Good and bad times.
On Wednesday Ken visited our optician, who did all the usual tests, and blamed the same steroids for the rapid deterioration in Ken's cataracts. We knew he had them, but they were slow growing, and not expected to bother him for some time yet, but now it looks as if he will have to have surgery before the end of the year. Walking uphill to the car park, Ken was gasping for breath, and when we got home he said to me "I'm tired of all this. I think I'll quit work tomorrow, I just want to lie down and go to sleep and not wake up". On Thursday morning he got up and went to work as usual. I called him to ask if he'd handed in his notice, and he said "No, I'm okay now". I feel like I'm on an emotional see saw. One minute he's telling me he wants to die, the next thing he wants to keep working. How does anyone stay sane through this? I feel for him and support him as best I can, but it takes its toll on me too.

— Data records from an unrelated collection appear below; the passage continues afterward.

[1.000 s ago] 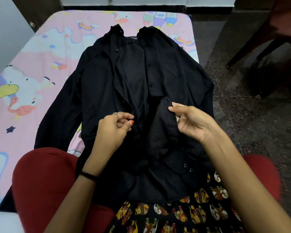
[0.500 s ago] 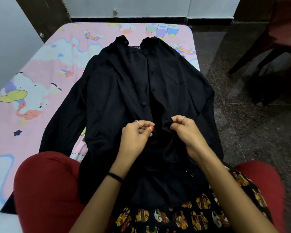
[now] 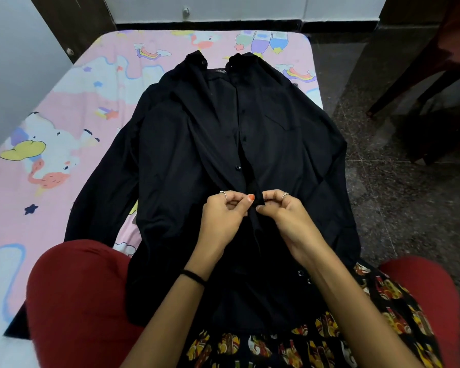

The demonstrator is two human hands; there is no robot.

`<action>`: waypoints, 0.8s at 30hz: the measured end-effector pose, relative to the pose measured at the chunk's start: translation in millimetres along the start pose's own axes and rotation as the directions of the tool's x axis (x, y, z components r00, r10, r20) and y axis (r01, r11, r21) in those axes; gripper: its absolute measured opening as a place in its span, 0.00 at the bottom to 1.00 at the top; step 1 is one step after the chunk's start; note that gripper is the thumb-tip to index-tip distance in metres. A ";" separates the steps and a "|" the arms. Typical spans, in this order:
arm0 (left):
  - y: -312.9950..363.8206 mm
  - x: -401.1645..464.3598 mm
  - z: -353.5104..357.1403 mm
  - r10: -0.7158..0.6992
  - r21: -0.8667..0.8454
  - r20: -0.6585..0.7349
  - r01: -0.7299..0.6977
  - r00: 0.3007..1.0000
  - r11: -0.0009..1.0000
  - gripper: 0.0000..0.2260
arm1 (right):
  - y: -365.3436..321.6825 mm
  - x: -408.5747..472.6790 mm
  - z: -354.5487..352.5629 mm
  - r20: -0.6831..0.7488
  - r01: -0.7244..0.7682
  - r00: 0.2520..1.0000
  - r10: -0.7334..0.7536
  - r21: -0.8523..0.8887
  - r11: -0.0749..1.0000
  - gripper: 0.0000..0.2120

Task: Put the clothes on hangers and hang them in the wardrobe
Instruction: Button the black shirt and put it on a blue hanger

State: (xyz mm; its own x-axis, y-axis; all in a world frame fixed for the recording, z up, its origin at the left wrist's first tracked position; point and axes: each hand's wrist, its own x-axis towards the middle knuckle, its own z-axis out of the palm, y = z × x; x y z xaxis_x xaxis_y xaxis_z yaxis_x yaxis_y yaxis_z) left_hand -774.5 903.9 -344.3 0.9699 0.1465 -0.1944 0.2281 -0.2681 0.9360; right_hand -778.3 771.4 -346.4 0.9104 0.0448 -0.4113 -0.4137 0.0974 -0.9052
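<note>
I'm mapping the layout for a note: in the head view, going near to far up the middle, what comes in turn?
Patterned skirt → hands, left and right, pinching the black shirt's front edges → shirt collar → pink cartoon bedsheet → white wall.

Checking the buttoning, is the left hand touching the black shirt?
Touching: the head view shows the left hand pinching the black shirt at its front edge.

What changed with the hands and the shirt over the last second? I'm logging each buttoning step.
The left hand and right hand moved together from apart: they now meet at the front opening of the black shirt, each pinching an edge, so the gap there has closed. The shirt stays spread on the patterned sheet with its hem on the lap. No hanger is in view.
</note>
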 end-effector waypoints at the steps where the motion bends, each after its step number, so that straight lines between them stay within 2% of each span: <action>1: 0.8 -0.5 0.8 0.019 0.020 -0.001 -0.019 1.000 1.000 0.04 | -1.1 -1.1 0.6 -0.011 0.013 1.000 -0.013 0.009 1.000 0.06; 3: 3.4 -2.2 1.8 0.062 0.069 -0.010 -0.061 0.998 0.996 0.04 | -4.2 -4.3 2.0 -0.034 0.065 0.997 -0.065 -0.017 0.998 0.02; 6: 6.0 -2.9 2.6 0.094 0.108 -0.009 -0.092 0.996 0.990 0.03 | -7.1 -2.9 1.2 -0.083 0.154 0.982 -0.167 -0.144 0.978 0.04; 8: 6.6 -3.5 2.3 0.103 0.126 -0.004 -0.102 0.995 0.987 0.03 | -8.6 -0.7 -0.1 -0.097 0.177 0.976 -0.195 -0.168 0.970 0.04; 15: 8.3 -7.0 -1.2 0.067 0.125 -0.027 -0.063 0.997 0.990 0.02 | -7.3 -1.8 0.4 -0.021 0.115 0.993 -0.114 0.037 0.993 0.08; 17: 8.2 -7.6 -2.4 0.058 0.126 -0.033 -0.053 0.998 0.991 0.02 | -5.3 -1.5 0.5 0.022 0.103 0.994 -0.104 0.043 0.994 0.08; 20: 8.7 -9.2 -3.5 0.055 0.123 -0.040 -0.050 0.998 0.991 0.02 | -6.8 -0.4 -0.7 0.074 0.139 0.988 -0.134 -0.062 0.988 0.06; 24: 12.0 -10.5 -5.2 0.084 0.137 -0.037 -0.078 0.996 0.987 0.02 | -19.5 -0.1 -2.4 0.140 0.239 0.968 -0.210 -0.238 0.941 0.11</action>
State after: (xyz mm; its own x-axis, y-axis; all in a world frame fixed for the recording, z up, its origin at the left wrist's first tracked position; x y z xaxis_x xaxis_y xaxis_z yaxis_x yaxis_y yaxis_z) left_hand -782.4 904.1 -329.5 0.9818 0.1584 -0.1043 0.1612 -0.4071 0.8990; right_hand -770.3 767.1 -328.9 0.9678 0.1620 -0.1925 -0.1717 -0.1344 -0.9759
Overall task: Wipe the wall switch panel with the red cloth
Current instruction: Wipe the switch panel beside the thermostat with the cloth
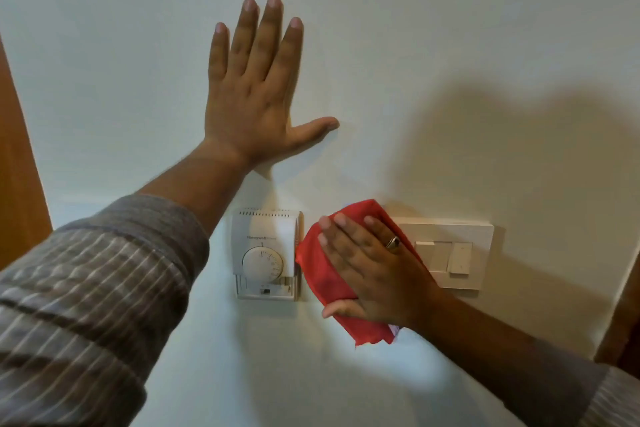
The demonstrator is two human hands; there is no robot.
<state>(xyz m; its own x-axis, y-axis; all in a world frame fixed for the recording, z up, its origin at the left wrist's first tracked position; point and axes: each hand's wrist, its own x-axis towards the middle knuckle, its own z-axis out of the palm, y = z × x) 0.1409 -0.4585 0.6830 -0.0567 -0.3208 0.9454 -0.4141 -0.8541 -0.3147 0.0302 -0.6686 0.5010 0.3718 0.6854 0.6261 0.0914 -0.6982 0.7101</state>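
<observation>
A white wall switch panel (pixel 457 253) with rocker switches is fixed to the pale wall at lower right. My right hand (pixel 374 270), with a ring on one finger, presses the red cloth (pixel 318 274) flat against the wall over the panel's left end, which is hidden. The cloth spreads leftward toward the neighbouring thermostat and hangs a little below my palm. My left hand (pixel 256 90) lies flat on the bare wall above, fingers spread, holding nothing.
A white dial thermostat (pixel 265 253) sits on the wall just left of the cloth. A brown wooden door frame edge (pixel 17 163) runs down the far left; another brown edge (pixel 623 315) shows at lower right.
</observation>
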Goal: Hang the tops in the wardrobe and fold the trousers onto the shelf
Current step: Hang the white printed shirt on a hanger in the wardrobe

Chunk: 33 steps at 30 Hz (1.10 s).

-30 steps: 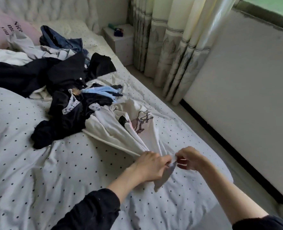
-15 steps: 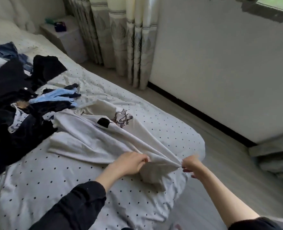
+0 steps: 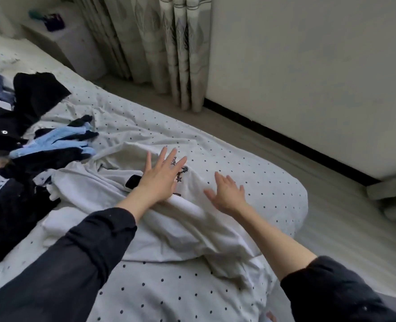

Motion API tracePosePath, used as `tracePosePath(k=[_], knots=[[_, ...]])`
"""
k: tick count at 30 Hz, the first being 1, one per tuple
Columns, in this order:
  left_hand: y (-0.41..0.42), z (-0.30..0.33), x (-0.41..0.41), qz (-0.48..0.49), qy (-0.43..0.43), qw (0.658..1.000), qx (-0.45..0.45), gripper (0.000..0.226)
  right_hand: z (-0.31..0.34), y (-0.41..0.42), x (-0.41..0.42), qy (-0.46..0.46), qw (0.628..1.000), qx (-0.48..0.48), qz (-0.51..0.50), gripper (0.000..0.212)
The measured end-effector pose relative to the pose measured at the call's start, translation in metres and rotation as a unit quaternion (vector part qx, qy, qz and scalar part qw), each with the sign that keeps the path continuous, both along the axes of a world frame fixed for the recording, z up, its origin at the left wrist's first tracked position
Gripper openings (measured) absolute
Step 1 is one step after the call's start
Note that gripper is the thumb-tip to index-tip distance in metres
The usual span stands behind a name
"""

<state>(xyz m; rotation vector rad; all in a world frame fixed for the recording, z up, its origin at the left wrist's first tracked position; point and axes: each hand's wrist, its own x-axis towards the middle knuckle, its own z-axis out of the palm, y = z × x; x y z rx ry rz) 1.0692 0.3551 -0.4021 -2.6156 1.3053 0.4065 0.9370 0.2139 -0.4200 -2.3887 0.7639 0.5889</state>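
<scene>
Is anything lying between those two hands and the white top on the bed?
Nothing visible does. The left hand rests with straight fingers directly on the white top, beside its printed design. The right hand is spread open at the top's edge; whether it touches is unclear. The dark clothes lie off to the left. No wardrobe is in view.

white top [image 3: 187,219]: print partly covered by the left hand [image 3: 162,175]; lower hem hidden under the forearms.
dark clothes pile [image 3: 11,205]: cut off at the left edge; separate garments cannot be told apart.
nightstand [image 3: 76,49]: far left, blurred; items on it unreadable.
grey bundle [image 3: 392,198]: far right, cut off by the edge.
</scene>
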Motion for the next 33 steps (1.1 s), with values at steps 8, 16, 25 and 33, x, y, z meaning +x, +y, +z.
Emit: tracePosePath(k=[8,16,25,33], knots=[[0.010,-0.011,0.004,-0.125,-0.007,0.990,0.057,0.032,0.000,0.044,-0.033,0.017,0.973,0.183,0.138,0.041],[0.089,-0.001,-0.039,-0.100,-0.015,0.991,-0.082,0.031,-0.006,0.045,-0.009,-0.114,0.992,0.043,0.014,0.041],[0.097,0.002,-0.058,-0.004,0.009,1.000,0.006,0.037,-0.023,0.051,0.002,0.016,0.991,0.116,-0.072,0.051],[0.022,0.019,-0.035,-0.072,0.004,0.997,-0.026,0.068,0.039,0.008,-0.043,-0.154,0.987,0.048,-0.010,0.022]])
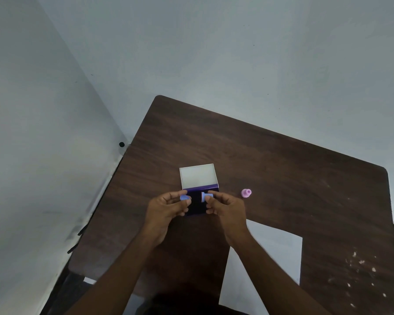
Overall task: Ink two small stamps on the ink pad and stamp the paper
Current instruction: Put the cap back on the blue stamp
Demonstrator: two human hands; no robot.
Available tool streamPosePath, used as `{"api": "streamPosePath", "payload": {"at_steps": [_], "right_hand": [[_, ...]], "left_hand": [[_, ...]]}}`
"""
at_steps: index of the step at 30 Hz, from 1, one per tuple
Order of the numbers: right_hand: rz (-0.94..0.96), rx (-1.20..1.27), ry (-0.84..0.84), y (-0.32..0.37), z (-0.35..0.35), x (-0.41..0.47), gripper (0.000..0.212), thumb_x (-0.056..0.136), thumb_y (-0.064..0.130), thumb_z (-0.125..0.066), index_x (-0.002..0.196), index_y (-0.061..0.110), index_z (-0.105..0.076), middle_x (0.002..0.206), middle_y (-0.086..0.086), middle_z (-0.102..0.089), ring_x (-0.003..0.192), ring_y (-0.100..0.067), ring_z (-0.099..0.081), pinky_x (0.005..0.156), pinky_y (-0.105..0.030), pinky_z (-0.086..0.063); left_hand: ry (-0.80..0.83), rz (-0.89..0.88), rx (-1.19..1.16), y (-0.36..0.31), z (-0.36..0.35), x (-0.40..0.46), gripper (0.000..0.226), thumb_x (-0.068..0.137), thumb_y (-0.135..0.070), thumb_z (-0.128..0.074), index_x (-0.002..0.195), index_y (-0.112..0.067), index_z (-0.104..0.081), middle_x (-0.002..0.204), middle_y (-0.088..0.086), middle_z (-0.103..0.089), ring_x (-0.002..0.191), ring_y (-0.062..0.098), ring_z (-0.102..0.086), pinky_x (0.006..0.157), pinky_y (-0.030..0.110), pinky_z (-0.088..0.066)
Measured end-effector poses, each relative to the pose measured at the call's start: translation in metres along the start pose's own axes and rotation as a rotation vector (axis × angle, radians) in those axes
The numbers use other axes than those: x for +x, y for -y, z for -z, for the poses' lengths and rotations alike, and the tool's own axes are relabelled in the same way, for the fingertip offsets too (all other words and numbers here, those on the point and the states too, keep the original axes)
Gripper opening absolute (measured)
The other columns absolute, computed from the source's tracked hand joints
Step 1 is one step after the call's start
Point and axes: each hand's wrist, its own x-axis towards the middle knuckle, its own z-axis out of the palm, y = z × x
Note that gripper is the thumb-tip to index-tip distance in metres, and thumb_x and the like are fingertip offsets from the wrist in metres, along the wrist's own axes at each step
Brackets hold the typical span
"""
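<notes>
R hand (pixel 223 206) pinches blue stamp (pixel 208 197) over ink pad (pixel 197 206); L hand (pixel 168 206) grips blue cap (pixel 184 198). Pink stamp (pixel 246 193) right of pad, paper (pixel 280 244) nearer. Risk: sideways stamp slips, inks fingers.

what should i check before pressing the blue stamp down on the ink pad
1. Ink pad lid open: ok, the white lid stands raised behind the dark pad.
2. Cap off the blue stamp: ok, the left hand holds the blue cap apart from it.
3. Right hand grip on the stamp: ok, pinched at the fingertips.
4. Stamp face turned down at the pad: not ok, it lies sideways above the pad.
5. Paper in reach: ok, it lies beside the right forearm.
6. Pink stamp ready: cannot tell, it sits untouched on the table.
</notes>
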Motion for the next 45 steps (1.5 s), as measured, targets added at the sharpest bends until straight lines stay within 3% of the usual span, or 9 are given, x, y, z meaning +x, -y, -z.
{"api": "streamPosePath", "payload": {"at_steps": [4,8,10,14,24,30,33,39,45], "right_hand": [[-0.010,0.008,0.003,0.000,-0.001,0.000,0.021,0.081,0.017,-0.073,0.101,0.012,-0.073,0.088,-0.002,-0.075,0.071,-0.016,-0.072,0.062,-0.022,-0.059],[-0.011,0.010,0.015,-0.001,-0.003,-0.001,0.021,0.080,0.017,-0.073,0.101,0.013,-0.073,0.088,-0.001,-0.075,0.072,-0.017,-0.072,0.062,-0.023,-0.059],[-0.014,0.006,0.015,-0.001,-0.004,-0.001,0.020,0.080,0.017,-0.074,0.100,0.014,-0.073,0.086,0.001,-0.076,0.071,-0.017,-0.072,0.062,-0.022,-0.059],[-0.033,-0.001,0.029,0.000,-0.006,0.000,0.020,0.079,0.016,-0.074,0.099,0.014,-0.072,0.082,0.002,-0.076,0.070,-0.016,-0.073,0.061,-0.022,-0.058],[-0.049,-0.016,0.052,0.001,-0.010,0.001,0.025,0.079,0.017,-0.074,0.104,0.011,-0.072,0.086,-0.003,-0.076,0.071,-0.020,-0.073,0.070,-0.031,-0.061],[-0.028,-0.048,0.064,-0.001,-0.010,0.001,0.029,0.079,0.018,-0.075,0.108,0.013,-0.071,0.093,-0.003,-0.075,0.073,-0.014,-0.073,0.070,-0.024,-0.060],[-0.025,-0.058,0.085,-0.002,-0.007,0.002,0.031,0.078,0.016,-0.075,0.109,0.012,-0.071,0.095,-0.004,-0.075,0.075,-0.014,-0.073,0.073,-0.026,-0.060],[-0.039,-0.102,0.113,0.003,-0.004,0.005,0.030,0.079,0.015,-0.074,0.107,0.007,-0.071,0.091,-0.012,-0.074,0.064,-0.012,-0.071,0.064,-0.018,-0.058],[-0.048,-0.077,0.112,0.006,-0.005,0.003,0.025,0.078,0.015,-0.075,0.102,0.010,-0.072,0.082,-0.002,-0.074,0.065,-0.012,-0.072,0.062,-0.017,-0.058]], "left_hand": [[0.052,-0.115,0.272,0.000,0.004,0.001,0.033,0.088,-0.029,-0.065,0.121,-0.029,-0.064,0.085,-0.004,-0.073,0.066,0.002,-0.059,0.061,0.016,-0.051],[0.104,-0.192,0.366,-0.004,0.002,0.001,0.038,0.091,-0.022,-0.062,0.128,-0.027,-0.058,0.107,-0.016,-0.068,0.095,-0.007,-0.063,0.071,0.009,-0.051],[0.082,-0.169,0.337,-0.005,-0.001,0.000,0.039,0.087,-0.021,-0.067,0.125,-0.027,-0.060,0.103,-0.015,-0.071,0.098,-0.005,-0.065,0.072,0.009,-0.051],[0.051,-0.173,0.341,-0.003,-0.004,0.001,0.029,0.082,-0.017,-0.072,0.108,-0.029,-0.067,0.090,-0.015,-0.075,0.091,0.002,-0.070,0.068,0.009,-0.052],[0.050,-0.207,0.380,-0.004,-0.008,0.001,0.030,0.080,-0.018,-0.074,0.110,-0.020,-0.070,0.087,-0.018,-0.075,0.088,-0.001,-0.070,0.073,0.009,-0.051],[0.050,-0.211,0.404,-0.005,-0.007,0.001,0.029,0.080,-0.021,-0.074,0.108,-0.023,-0.071,0.094,-0.014,-0.074,0.090,-0.001,-0.069,0.076,0.011,-0.053],[0.057,-0.206,0.404,-0.005,-0.006,0.002,0.028,0.079,-0.018,-0.074,0.107,-0.023,-0.071,0.092,-0.017,-0.072,0.090,-0.003,-0.068,0.073,0.007,-0.050],[0.097,-0.202,0.406,-0.011,-0.006,0.003,0.029,0.075,-0.007,-0.077,0.097,-0.025,-0.072,0.078,-0.025,-0.073,0.082,-0.004,-0.069,0.068,0.005,-0.049],[0.109,-0.214,0.381,-0.013,-0.005,0.003,0.029,0.074,-0.005,-0.077,0.095,-0.023,-0.072,0.081,-0.024,-0.074,0.081,-0.001,-0.070,0.066,0.006,-0.050]]}}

The one good thing that is happening to me at the moment is the exhibition of my vintage linens at Bundoora Homestead over the next couple of weeks. It opened on Wednesday, and there has been a steady stream of people in to see it, and I have loved chatting to them all. Some of the visitors were people I know from the Embroiderers Guild, some are readers of my blogs, and others are friends who came to say hi. I've given a talk to a group of ladies from a suburban VIEW club, and they were a delightful group who said they thoroughly enjoyed my presentation. I'll be doing another one to a larger group in the last week of the exhibition, and was surprised to learn that it was booked out weeks ago! In between talking to the visitors, I've been sitting at a table stitching, and it has been such a calming influence on me at this time. The staff at the homestead are concerned, and keep telling me to take a break! I can't convince them that for me, sitting and sewing is the most relaxing thing I can do, and I am loving every minute. No phone calls, housework, birds and cats to look after - it's great! Ken is a bit cheesed off that I'll be there all weekend as well, but I need this time away from him and the house. He knows where I am and if he needs me, I'm only 20 minutes away.